D’un côté, cette réhabilitation est choquante. Il est presque certain que la génétique ne sera pas à nouveau interdite en Russie, et l’effort de réhabilitation reste globalement un mouvement marginal. Mais les idées marginales peuvent avoir des conséquences dangereuses. Celle-ci déforme l’histoire de la Russie et passe sous silence les dégâts incroyables que Lysenko a causés en abusant de son pouvoir pour faire taire et tuer ses collègues, sans parler de tous les innocents qui sont morts de faim à cause de ses doctrines. Le fait que même certains « scientifiques qualifiés » se fassent les champions de Lysenko montre à quel point le sentiment anti-occidental est omniprésent dans certains milieux : Même la science est pervertie pour promouvoir l’idéologie.

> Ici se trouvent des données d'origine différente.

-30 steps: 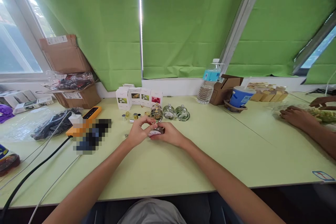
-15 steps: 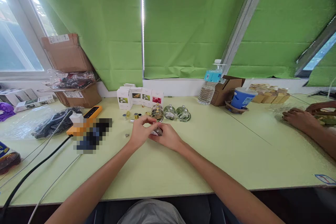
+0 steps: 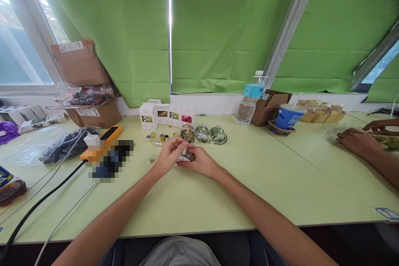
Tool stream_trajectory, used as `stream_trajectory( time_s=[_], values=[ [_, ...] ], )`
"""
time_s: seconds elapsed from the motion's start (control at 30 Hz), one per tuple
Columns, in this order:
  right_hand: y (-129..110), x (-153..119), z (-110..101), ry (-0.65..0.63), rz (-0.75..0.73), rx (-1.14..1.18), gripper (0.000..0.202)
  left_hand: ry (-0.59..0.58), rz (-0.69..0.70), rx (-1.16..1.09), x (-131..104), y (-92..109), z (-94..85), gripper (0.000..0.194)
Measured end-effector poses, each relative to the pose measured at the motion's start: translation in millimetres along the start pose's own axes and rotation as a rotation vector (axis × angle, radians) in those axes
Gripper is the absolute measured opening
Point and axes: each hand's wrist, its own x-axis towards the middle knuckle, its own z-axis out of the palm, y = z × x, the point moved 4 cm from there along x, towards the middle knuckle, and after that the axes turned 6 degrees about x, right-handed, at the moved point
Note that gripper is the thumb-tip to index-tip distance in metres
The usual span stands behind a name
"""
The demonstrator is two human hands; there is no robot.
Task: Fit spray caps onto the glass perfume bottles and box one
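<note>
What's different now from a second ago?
The left hand shifted its fingers slightly atop the small bottle; the right hand still holds it. Nothing was let go. A co-worker's far hand moved left, nearer their other hand. The glass bottles and white boxes stayed.

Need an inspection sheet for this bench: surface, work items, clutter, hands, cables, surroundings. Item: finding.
Surface: pale green table, seam visible at right.
Work items: small bottle in hand, partly hidden; three glass bottles, white boxes and metal caps beyond.
Clutter: water bottle and blue cup at right; orange power strip at left, beside a pixelated patch.
Hands: left hand pinches the small bottle near its top; right hand grips its side.
Cables: black cable runs from the power strip toward the near left; white ones nearby.
Surroundings: green blinds behind; co-worker's hands at far right.
</note>
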Motion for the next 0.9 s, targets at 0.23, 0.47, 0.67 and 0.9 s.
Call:
stream_trajectory(
  time_s=[0.23, 0.47, 0.67, 0.9],
  values=[
    [-5, 1, -5, -0.081, -0.024, 0.043, 0.045, 0.102, -0.030, 0.064, 3, -8, -1.0, 0.026],
    [0, 0, -21, -0.160, 0.009, 0.026, 0.047, 0.109, 0.017, 0.351, -2, -7, -3.5, 0.029],
    [-3, -5, -46, -0.167, 0.055, 0.047, 0.066, -0.010, 0.032, 0.458, -3, -2, -5.1, 0.028],
    [-20, -11, -27, -0.257, 0.056, 0.101, 0.045, 0.073, -0.041, 0.535, -3, -7, -2.2, 0.039]
  ],
)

D’autre part, il y a quelque chose de déprimant et familier dans l’affaire Lysenko, puisque l’idéologie pervertit également la science dans le monde occidental. Près de 40 % des Américains croient que Dieu a créé les êtres humains dans leur forme actuelle, sans évolution ; près de 60 % des républicains attribuent les changements de température mondiale à des causes non humaines. Et bien qu’il n’y ait pas de véritable comparaison morale entre eux, il est difficile de ne pas entendre des échos de Lysenko dans les moqueries de Sarah Palin sur la recherche sur les mouches à fruits en 2008. De peur que les libéraux ne soient trop satisfaits, plusieurs causes largement de gauche – l’hystérie des OGM, la théorie de la  » table rase  » de la nature humaine – ressemblent beaucoup à Lysenko redux.

Comme l’Union soviétique elle-même, la  » science  » de Trofim Lysenko a été reléguée dans les poubelles de l’histoire. Pourtant, les dangers du lysenkoïsme, c’est-à-dire la soumission de la biologie à l’idéologie, continuent de rôder.